Assignment.
Drop the images; return everything else in the listing below exactly.

Raw data.
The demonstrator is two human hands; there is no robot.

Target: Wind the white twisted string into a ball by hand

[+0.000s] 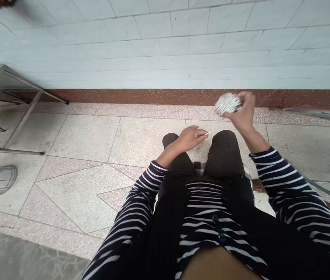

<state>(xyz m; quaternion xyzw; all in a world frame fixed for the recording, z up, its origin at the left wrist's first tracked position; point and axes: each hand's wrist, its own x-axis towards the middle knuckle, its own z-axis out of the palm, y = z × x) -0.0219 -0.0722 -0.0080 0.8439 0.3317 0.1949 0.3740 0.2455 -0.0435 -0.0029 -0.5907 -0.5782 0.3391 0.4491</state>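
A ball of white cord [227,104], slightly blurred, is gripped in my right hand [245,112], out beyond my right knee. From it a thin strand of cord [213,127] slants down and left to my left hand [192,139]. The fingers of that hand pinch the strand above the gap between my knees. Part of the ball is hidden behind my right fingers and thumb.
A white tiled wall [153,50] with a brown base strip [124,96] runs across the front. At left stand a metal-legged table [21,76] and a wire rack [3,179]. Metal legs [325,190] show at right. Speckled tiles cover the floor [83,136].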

Result of this task.
The demonstrator is two human hands; there is no robot.

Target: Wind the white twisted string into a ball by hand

[+0.000s] 

<state>(xyz m; quaternion xyzw; all in a world frame fixed for the recording, z up, its origin at the left wrist's first tracked position; point and axes: each hand's wrist, its own x-axis towards the middle knuckle, its own z-axis out of the palm, y = z × x) -0.0219 -0.0722 -0.0080 0.8439 0.3317 0.1949 0.3740 0.2455 -0.0435 -0.0029 -0.5907 -0.5782 0.3391 0.4491</state>
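A ball of white cord [227,104], slightly blurred, is gripped in my right hand [245,112], out beyond my right knee. From it a thin strand of cord [213,127] slants down and left to my left hand [192,139]. The fingers of that hand pinch the strand above the gap between my knees. Part of the ball is hidden behind my right fingers and thumb.
A white tiled wall [153,50] with a brown base strip [124,96] runs across the front. At left stand a metal-legged table [21,76] and a wire rack [3,179]. Metal legs [325,190] show at right. Speckled tiles cover the floor [83,136].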

The exercise asks for nothing further.